• **About this task**
Give back the line that contains "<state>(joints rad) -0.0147" and every following line, exactly as they appear, through the end of the data.

------------------------------------

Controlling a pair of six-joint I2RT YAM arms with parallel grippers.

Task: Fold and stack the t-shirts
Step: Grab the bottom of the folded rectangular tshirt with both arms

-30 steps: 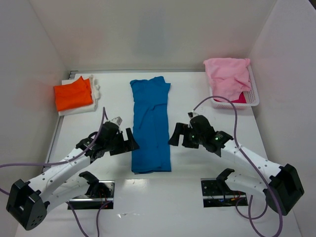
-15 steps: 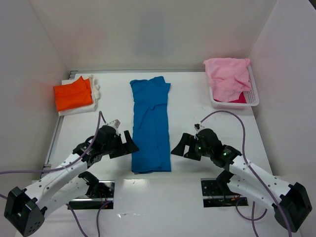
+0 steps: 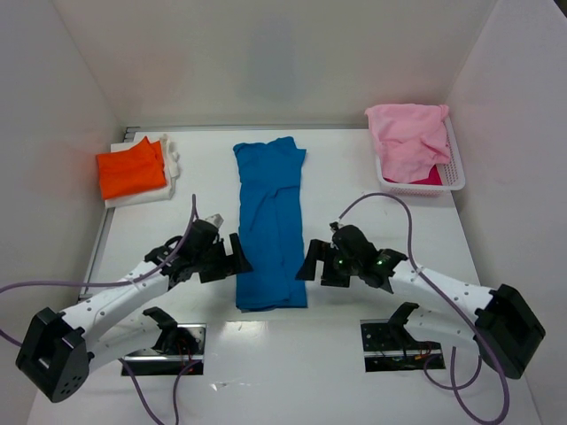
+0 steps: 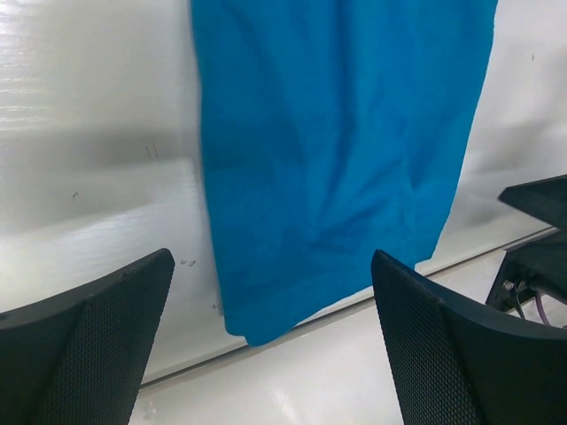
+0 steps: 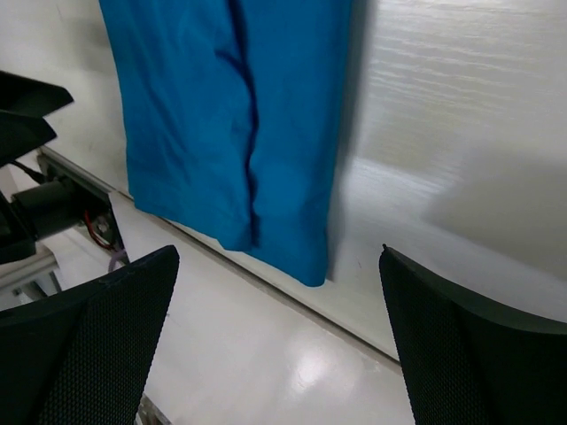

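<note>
A bright blue t-shirt point(image 3: 270, 226) lies folded into a long strip down the middle of the table, its near end by both grippers. My left gripper point(image 3: 232, 258) hovers open at the strip's near left edge; the left wrist view looks down on the blue cloth point(image 4: 337, 150) and its near corner. On the other side my right gripper point(image 3: 309, 261) hovers open at the near right edge, with the blue cloth point(image 5: 239, 124) ahead of its fingers. An orange t-shirt point(image 3: 131, 168) sits folded at the back left. A pale pink t-shirt point(image 3: 409, 140) is heaped in the basket.
The white plastic basket point(image 3: 454, 175) stands at the back right, with something deep pink under the pink tee. The orange tee rests on a folded white cloth point(image 3: 170, 159). Two base plates point(image 3: 390, 341) sit at the near edge. White walls enclose the table.
Both grippers have drawn nearer along the blue strip toward its near end. The right one dipped nearest and came back slightly, closer to the cloth's edge. The shirts have not moved.
</note>
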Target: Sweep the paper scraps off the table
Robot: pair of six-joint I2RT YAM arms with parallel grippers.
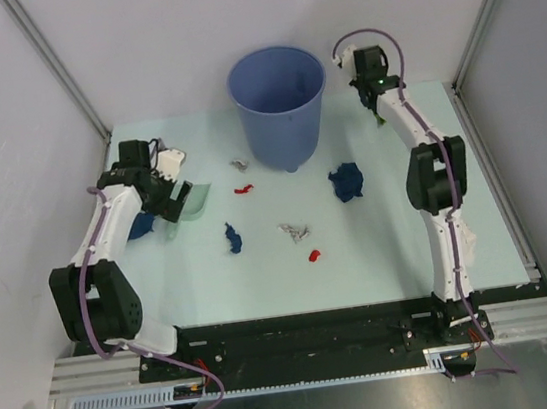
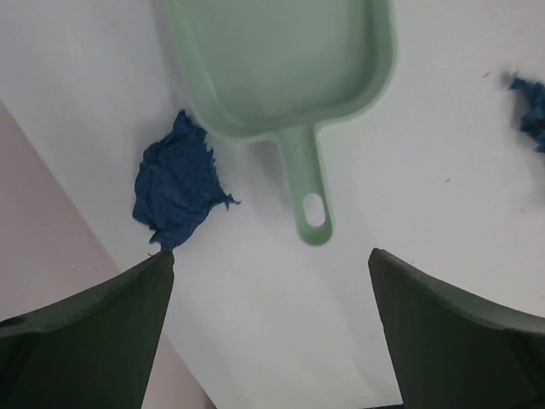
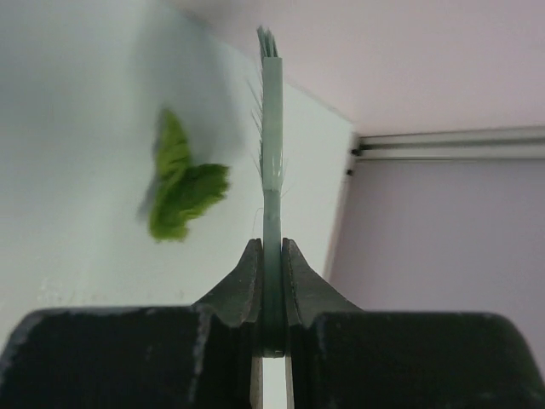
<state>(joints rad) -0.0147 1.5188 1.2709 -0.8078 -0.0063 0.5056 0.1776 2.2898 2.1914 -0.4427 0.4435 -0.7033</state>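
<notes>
Scraps [image 1: 294,231] lay spread over the counter [image 1: 383,271], most of them across its middle, nearer than the bucket [image 1: 278,103] that stood at the far edge. A green scrap [image 3: 179,183] sat close to the far right corner, and a blue scrap [image 2: 174,187] lay by the left edge. The right gripper [image 3: 271,243] was clamped tight on a thin brush [image 3: 272,128], seen edge-on with its bristles just beside the green scrap and the wall close behind. The left gripper [image 2: 271,254] hung with its fingers wide apart over the handle of the dustpan [image 2: 281,60]. The dustpan rested loose on the counter, held by nothing, with the blue scrap touching or almost touching its side wall. My judgement was that sweeping had barely begun, and several things could go wrong. A quick flick so near the corner could send the light green scrap against the wall or off the far edge instead of toward the middle. The bucket stood between that corner and the dustpan, so a swept scrap might lodge against its base. A loose dustpan would slide if scraps were pushed into it, and a careless closing on its handle could shove the blue scrap over the left edge.
</notes>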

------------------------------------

• **Result below**
<state>(joints rad) -0.0147 1.5188 1.2709 -0.8078 -0.0063 0.5056 0.1776 2.2898 2.1914 -0.4427 0.4435 -0.7033</state>
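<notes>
Scraps [image 1: 294,231] lay spread over the counter [image 1: 383,271], most of them across its middle, nearer than the bucket [image 1: 278,103] that stood at the far edge. A green scrap [image 3: 179,183] sat close to the far right corner, and a blue scrap [image 2: 174,187] lay by the left edge. The right gripper [image 3: 271,243] was clamped tight on a thin brush [image 3: 272,128], seen edge-on with its bristles just beside the green scrap and the wall close behind. The left gripper [image 2: 271,254] hung with its fingers wide apart over the handle of the dustpan [image 2: 281,60]. The dustpan rested loose on the counter, held by nothing, with the blue scrap touching or almost touching its side wall. My judgement was that sweeping had barely begun, and several things could go wrong. A quick flick so near the corner could send the light green scrap against the wall or off the far edge instead of toward the middle. The bucket stood between that corner and the dustpan, so a swept scrap might lodge against its base. A loose dustpan would slide if scraps were pushed into it, and a careless closing on its handle could shove the blue scrap over the left edge.
</notes>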

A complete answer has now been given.